- [Work item] When a line in the data below includes "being", pick it out and copy it.

[Data items]
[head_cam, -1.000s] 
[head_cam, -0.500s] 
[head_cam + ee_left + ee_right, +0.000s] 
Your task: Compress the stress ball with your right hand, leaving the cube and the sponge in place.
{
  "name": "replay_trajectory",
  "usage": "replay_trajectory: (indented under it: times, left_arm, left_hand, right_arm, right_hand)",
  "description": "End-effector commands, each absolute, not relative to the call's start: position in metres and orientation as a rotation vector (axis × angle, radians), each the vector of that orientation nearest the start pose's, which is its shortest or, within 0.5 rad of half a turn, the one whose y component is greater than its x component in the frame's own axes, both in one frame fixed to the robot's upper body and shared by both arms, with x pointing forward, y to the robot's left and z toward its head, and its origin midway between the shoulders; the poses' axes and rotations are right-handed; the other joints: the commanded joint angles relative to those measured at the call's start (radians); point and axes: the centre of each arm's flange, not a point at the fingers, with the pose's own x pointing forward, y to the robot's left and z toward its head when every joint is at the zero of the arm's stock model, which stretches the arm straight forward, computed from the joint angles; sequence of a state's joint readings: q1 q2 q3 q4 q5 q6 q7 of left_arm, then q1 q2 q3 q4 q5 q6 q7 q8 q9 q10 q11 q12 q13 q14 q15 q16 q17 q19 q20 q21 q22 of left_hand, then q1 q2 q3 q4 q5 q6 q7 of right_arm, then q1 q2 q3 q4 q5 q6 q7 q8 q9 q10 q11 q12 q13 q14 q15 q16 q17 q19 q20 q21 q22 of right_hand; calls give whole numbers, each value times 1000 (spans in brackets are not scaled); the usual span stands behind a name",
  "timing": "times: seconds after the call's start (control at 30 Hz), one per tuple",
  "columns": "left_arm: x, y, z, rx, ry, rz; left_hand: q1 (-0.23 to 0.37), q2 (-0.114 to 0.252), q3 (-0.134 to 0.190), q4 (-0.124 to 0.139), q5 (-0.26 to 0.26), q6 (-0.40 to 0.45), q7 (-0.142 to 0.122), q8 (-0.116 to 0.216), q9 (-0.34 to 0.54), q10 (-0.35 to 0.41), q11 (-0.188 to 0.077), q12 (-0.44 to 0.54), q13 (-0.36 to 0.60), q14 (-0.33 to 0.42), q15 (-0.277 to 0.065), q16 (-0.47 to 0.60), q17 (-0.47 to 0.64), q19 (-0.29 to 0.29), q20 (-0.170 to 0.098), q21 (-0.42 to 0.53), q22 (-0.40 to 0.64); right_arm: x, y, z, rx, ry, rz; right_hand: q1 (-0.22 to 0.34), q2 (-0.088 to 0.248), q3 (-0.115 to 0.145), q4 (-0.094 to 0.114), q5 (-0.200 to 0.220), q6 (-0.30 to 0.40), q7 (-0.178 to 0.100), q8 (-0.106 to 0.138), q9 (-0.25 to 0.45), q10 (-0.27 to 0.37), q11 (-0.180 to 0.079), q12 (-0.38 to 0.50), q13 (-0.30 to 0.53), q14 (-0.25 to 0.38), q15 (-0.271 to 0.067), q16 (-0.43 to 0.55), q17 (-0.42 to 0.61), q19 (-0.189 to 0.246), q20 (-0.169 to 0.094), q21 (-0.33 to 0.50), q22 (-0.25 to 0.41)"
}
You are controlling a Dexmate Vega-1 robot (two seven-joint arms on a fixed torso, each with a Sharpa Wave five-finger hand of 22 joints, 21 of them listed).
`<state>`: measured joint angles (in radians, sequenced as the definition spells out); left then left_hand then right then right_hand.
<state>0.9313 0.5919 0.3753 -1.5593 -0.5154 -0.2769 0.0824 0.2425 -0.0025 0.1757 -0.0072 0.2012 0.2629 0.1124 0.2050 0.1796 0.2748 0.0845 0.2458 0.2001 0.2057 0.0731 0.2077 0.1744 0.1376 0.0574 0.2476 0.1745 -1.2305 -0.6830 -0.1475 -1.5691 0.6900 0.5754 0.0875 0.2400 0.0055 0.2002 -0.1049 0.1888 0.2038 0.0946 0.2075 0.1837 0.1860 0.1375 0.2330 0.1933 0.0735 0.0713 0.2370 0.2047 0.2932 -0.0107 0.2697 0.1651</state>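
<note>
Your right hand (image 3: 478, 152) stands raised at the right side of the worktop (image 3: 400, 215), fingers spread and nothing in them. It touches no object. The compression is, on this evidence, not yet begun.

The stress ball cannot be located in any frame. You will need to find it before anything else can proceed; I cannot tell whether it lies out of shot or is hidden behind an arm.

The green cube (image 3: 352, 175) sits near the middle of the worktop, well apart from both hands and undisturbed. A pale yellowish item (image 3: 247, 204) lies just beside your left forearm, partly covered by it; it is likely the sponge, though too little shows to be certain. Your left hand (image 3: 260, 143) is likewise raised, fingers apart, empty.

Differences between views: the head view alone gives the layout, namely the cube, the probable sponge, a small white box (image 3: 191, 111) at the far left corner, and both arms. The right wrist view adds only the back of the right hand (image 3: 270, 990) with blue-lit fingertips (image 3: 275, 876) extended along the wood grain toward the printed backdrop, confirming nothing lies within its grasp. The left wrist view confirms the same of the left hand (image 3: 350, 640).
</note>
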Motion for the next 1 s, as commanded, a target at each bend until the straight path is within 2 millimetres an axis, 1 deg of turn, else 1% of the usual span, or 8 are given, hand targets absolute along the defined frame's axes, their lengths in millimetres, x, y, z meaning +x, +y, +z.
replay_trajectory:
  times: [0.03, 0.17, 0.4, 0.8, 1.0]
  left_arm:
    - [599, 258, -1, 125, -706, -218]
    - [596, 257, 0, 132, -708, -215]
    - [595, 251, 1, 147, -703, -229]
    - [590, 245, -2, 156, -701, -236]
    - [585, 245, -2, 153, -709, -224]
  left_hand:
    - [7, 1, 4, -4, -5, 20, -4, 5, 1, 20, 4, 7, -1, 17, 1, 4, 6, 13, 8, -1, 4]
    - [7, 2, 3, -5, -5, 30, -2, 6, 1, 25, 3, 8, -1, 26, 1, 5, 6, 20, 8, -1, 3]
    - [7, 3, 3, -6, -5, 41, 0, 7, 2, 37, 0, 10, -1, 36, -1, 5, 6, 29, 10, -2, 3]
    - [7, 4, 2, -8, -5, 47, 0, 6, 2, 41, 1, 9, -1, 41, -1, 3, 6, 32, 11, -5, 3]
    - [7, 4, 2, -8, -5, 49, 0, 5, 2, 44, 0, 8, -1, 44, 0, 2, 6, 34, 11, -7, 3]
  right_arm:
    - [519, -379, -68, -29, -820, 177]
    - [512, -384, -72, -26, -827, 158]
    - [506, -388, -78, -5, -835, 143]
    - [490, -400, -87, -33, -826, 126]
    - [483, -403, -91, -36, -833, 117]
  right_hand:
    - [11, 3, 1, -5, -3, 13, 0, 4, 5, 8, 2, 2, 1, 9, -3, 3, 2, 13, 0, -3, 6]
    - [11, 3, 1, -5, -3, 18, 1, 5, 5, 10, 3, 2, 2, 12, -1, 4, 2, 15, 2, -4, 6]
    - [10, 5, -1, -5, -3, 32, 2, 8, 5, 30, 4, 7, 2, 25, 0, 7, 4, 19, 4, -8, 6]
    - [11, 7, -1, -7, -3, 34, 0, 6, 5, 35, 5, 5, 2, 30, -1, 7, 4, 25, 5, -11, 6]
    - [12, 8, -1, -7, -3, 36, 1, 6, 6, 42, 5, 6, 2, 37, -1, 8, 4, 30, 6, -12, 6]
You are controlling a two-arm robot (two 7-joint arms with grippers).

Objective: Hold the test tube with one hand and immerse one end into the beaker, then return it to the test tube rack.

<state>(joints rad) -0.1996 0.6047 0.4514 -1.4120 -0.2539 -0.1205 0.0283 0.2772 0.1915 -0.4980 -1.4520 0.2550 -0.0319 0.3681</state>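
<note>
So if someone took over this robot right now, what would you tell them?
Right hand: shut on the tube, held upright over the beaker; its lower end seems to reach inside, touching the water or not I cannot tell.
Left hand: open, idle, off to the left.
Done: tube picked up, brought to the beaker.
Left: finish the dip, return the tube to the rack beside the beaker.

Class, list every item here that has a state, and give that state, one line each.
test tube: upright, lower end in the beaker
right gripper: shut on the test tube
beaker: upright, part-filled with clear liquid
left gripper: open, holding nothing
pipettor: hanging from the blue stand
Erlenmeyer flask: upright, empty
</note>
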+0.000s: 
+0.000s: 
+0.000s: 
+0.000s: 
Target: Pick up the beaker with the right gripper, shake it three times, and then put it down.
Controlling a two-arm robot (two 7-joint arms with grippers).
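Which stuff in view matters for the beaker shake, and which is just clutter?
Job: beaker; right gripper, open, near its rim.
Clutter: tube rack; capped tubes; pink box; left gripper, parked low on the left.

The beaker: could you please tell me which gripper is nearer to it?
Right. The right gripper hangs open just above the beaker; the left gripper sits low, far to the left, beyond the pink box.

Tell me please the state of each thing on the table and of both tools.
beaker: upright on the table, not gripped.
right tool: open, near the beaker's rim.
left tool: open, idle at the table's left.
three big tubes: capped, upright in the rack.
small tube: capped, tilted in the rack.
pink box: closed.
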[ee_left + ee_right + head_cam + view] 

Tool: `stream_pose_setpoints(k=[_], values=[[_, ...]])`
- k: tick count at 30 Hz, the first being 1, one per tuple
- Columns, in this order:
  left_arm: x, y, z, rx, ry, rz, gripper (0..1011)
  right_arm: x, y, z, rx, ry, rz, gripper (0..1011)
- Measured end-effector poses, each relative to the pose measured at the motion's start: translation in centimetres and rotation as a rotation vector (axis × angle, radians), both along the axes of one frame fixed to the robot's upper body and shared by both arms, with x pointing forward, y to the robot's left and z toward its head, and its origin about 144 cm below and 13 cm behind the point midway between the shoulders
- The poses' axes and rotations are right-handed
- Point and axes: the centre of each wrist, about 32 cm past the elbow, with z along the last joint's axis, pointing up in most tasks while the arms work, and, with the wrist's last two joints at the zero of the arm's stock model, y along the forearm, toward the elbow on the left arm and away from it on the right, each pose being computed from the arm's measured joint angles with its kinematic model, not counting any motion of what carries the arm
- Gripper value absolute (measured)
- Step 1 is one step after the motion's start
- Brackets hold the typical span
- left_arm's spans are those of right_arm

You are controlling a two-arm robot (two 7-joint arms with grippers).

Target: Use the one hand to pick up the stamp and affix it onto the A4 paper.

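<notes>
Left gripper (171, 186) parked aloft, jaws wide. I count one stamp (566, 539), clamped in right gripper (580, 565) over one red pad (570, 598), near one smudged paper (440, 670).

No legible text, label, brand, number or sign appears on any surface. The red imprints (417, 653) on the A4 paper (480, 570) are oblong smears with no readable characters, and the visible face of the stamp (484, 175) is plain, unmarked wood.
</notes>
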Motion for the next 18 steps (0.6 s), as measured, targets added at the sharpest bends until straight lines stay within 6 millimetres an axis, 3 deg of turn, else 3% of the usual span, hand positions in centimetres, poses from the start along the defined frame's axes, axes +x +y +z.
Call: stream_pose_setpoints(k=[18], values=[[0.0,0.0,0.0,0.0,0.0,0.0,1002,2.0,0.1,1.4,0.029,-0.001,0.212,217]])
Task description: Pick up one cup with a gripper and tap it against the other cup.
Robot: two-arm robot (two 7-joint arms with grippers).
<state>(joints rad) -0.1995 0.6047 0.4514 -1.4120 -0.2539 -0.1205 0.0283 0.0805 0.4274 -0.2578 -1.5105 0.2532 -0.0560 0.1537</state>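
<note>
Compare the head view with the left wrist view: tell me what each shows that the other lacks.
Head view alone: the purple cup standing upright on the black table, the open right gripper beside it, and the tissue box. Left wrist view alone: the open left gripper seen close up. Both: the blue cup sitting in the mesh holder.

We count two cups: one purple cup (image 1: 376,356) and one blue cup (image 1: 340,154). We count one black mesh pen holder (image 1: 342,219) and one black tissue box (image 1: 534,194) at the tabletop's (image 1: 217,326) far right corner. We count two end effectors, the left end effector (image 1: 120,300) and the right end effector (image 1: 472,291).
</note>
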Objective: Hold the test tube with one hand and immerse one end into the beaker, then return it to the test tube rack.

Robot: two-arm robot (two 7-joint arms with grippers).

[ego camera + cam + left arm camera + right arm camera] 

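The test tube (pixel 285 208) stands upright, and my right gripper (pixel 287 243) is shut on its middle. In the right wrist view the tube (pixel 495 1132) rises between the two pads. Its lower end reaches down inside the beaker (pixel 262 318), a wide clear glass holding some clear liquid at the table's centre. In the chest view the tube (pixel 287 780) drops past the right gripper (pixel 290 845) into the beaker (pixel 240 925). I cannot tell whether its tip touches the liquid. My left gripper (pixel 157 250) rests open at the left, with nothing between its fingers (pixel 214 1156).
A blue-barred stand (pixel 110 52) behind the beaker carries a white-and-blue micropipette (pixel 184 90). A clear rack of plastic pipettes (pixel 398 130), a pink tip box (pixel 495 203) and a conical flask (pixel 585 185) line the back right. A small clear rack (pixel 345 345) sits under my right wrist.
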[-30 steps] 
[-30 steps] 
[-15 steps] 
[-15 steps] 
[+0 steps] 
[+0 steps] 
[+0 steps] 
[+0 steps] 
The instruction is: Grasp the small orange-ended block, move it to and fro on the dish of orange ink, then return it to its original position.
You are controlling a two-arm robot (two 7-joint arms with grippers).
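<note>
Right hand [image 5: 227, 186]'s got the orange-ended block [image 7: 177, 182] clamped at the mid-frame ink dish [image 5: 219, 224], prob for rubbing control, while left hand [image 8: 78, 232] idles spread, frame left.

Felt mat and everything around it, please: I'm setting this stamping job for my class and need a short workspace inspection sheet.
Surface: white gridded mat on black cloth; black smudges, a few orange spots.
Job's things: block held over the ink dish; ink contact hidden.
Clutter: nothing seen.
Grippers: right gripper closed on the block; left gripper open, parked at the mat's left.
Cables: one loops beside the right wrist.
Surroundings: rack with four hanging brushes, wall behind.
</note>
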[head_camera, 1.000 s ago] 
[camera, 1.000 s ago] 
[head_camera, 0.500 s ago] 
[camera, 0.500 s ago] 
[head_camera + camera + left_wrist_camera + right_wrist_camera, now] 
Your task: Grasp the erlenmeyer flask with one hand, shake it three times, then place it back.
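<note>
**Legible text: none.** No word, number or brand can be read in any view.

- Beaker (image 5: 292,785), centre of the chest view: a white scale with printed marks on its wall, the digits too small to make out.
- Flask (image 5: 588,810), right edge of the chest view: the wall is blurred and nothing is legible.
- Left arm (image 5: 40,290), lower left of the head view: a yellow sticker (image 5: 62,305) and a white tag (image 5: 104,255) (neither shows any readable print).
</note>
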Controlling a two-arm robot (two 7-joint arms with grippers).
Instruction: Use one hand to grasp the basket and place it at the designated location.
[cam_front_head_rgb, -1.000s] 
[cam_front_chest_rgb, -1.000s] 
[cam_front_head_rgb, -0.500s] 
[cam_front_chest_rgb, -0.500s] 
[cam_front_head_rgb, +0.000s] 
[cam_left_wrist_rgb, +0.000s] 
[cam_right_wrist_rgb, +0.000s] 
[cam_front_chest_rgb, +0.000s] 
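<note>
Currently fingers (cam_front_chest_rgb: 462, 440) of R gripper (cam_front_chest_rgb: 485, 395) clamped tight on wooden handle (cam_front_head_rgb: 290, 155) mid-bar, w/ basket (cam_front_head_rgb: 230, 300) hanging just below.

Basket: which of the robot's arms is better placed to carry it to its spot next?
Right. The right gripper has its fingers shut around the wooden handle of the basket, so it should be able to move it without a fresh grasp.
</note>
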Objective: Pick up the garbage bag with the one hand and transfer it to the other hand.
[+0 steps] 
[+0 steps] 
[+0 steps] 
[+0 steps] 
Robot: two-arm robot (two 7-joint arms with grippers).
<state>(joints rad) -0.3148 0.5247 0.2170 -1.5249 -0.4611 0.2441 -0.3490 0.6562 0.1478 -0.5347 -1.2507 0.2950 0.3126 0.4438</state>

- [Reply to the task]
- k: tick count at 30 Hz, the first being 1, one per tuple
- Point and axes: the centre of each wrist, about 32 cm past the elbow, with z along the last joint's axis, pointing up in most tasks while the arms work, and, with the wrist's last two joints at the zero of the arm's stock model, y along the forearm, toward the elbow on the left arm and away from it on the right, each pose being computed from the arm's measured joint angles with its kinematic model, not counting any motion of what carries the arm

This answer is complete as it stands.